= Robert Riddell =

Captain Robert Riddell (1755-1794), Laird of Friars Carse, near Dumfries.

A friend of Robert Burns, who made him a collection of his poems which later became famous, and wrote a poem 'Sonnet On The Death Of Robert Riddell' in memory of him when he died.

== The Glenriddell Manuscripts ==
The Glenriddell Manuscripts, an important autograph text of two volumes, one containing more than 50 poems, and the other 27 letters by Burns, were written for Riddell between 1791 and 1793. The poet's friendship with the Riddell family ended suddenly in December 1793 as the result of a mysterious drunken incident at Friars Carse, the estate owned by Riddell in Nithsdale. Burns asked successfully for the return of the poetry volume which had already been given to Riddell; the second had not been completed. The Glenriddell Manuscripts are now in the possession of the National Library of Scotland.

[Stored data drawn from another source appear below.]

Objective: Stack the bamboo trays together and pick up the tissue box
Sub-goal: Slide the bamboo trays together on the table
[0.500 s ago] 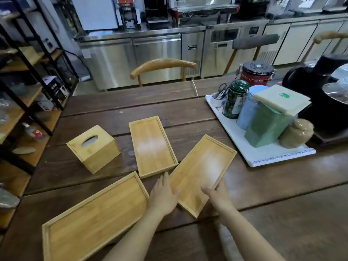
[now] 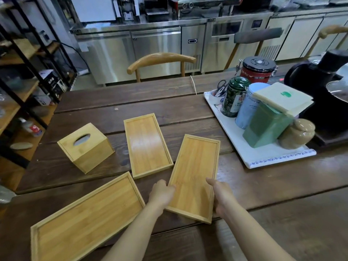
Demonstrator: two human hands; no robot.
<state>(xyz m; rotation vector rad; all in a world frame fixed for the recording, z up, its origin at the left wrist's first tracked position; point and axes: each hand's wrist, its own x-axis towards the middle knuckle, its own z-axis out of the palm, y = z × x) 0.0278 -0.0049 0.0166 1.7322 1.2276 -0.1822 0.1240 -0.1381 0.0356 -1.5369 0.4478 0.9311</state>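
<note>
Gripping the right tray (image 2: 195, 170) by its long sides, left hand (image 2: 161, 193) and right hand (image 2: 222, 194) clamp it beside the middle tray (image 2: 147, 146), just to the left.

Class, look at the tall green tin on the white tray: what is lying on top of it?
A stack of pale square sheets with a green mark lies on the green tin, overhanging it. The tin's lid is covered.
</note>
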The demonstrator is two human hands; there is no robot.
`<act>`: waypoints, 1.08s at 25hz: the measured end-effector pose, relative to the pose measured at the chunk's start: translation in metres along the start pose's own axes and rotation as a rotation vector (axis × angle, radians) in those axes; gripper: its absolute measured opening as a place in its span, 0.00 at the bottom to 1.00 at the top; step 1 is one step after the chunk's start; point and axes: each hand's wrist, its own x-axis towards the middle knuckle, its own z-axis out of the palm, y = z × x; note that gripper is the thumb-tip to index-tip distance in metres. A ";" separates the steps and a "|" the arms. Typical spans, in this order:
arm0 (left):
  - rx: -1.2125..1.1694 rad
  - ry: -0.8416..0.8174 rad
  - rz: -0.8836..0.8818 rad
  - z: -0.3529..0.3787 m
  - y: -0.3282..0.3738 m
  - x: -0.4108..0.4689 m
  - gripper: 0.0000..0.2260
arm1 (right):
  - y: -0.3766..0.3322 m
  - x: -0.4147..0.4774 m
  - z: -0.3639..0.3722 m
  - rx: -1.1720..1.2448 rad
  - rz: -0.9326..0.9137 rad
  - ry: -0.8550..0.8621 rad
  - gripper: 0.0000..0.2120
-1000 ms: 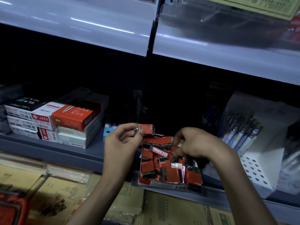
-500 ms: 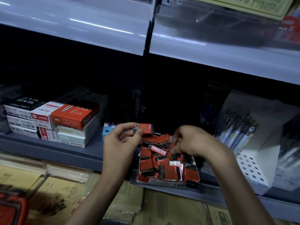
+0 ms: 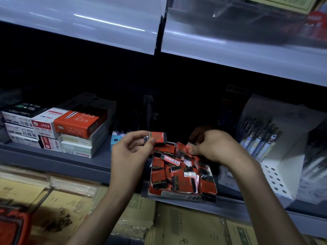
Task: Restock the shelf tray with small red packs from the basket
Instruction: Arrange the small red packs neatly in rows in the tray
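A shelf tray [image 3: 178, 196] stands at the front edge of the grey shelf, filled with several small red and black packs [image 3: 180, 181] lying in a jumble. My left hand [image 3: 131, 152] hovers just left of the tray's back end and pinches one small red pack [image 3: 157, 137] between thumb and fingers. My right hand [image 3: 214, 147] is over the back of the tray, its fingertips closed on another red pack [image 3: 189, 147] among the pile. A red basket [image 3: 12, 225] shows at the bottom left corner.
Stacked stationery boxes [image 3: 58, 128] sit on the shelf to the left. A white perforated display box of pens [image 3: 270, 156] stands to the right. A shelf overhang [image 3: 230, 50] runs above. Wrapped brown paper packs [image 3: 177, 225] lie on the level below.
My right hand has lifted slightly at the back of the tray with a red pack in its fingertips. My left hand stays in place with its pack.
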 end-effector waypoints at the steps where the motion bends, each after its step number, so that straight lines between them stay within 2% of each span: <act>1: -0.002 0.003 0.001 0.000 0.000 0.000 0.08 | 0.000 -0.003 -0.002 0.023 -0.012 0.010 0.14; 7: 0.005 0.003 0.008 0.000 0.000 -0.001 0.08 | 0.003 -0.013 -0.008 0.001 -0.063 0.099 0.11; 10: 0.005 0.006 0.012 0.000 0.000 -0.001 0.08 | 0.001 -0.020 -0.012 0.039 -0.096 0.156 0.13; 15: -0.001 0.011 0.002 0.001 0.001 -0.002 0.08 | -0.002 -0.021 -0.002 -0.035 -0.160 0.150 0.07; 20: -0.010 0.009 -0.004 0.001 0.003 -0.004 0.08 | -0.003 -0.024 0.004 -0.021 -0.133 0.077 0.07; 27: 0.000 0.005 0.001 0.002 0.001 -0.002 0.08 | -0.009 -0.016 0.010 -0.158 -0.067 0.127 0.05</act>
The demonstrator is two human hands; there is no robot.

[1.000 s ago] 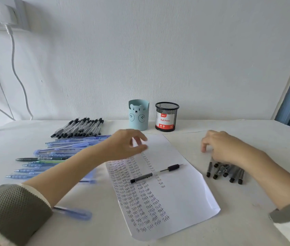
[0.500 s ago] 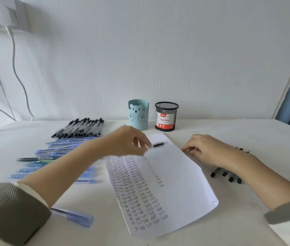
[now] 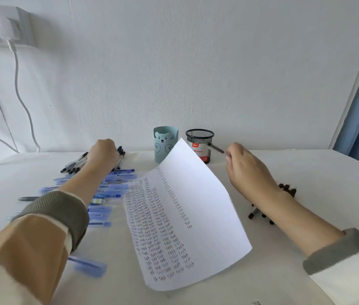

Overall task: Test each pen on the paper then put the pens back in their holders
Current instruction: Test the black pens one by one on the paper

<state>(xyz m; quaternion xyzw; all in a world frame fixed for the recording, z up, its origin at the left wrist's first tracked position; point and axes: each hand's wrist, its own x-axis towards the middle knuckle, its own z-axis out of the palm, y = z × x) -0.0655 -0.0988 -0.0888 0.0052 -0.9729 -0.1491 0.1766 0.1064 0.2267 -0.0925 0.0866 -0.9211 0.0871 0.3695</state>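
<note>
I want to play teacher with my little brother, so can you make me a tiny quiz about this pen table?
1. True or false: the right hand holds a pen close to the mesh holder.
2. What lies under the left hand? A black pens, B blue pens, C scissors.
3. Fill in: the paper is covered with the word ____.

Key: 1 true; 2 A; 3 Test.
</note>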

== The Interleaved Scots Musical Museum ==
Robert Burns produced the Interleaved Scots Musical Museum for Robert Riddell, consisting of four volumes of James Johnson collection of Scots songs with his personal notes added.

== A Collection of Scotch Galwegian and Border Tunes ==
Riddell was the author of "A Collection of Scotch, Galwegian and Border Tunes", a collection of music mostly from the western Border country, which was published posthumously. While the title page describes the music as "for the violin and pianoforte", many of the tunes have the characteristic idiom, 9-note range and mixolydian mode of music for the Border pipes, and is a very late source for the music of this instrument. Riddell points out that 'the tunes were collected in various parts of Scotland, and on the Borders ... and chiefly wrote from performers, who could not write or read music'. There are significant parallels between several of the tunes, and those in the Peacock collection of music for Northumbrian smallpipes. Some of his variants differ principally in the title, so Peacock's "I saw my love come passing by me" appears here with minor changes as "The Drunken Wives of Carlisle". Other variants are much more distinct – Riddell's variation set on "Cut and Dry Dolly" is very different from Peacock's, though they do have material in common. Some minor differences are significant – Peacock's "Johnnie stays long at the Fair", and Riddell's "Willie stays lang at the Fair" are melodically very similar, but Peacock's version is an adaptation to Northumbrian pipes, while Riddell's makes more sense on Border pipes. Comparison of the two suggests that Peacock adapted a tune from Border pipes to Northumbrian pipes, making some melodic changes to fit the instrument.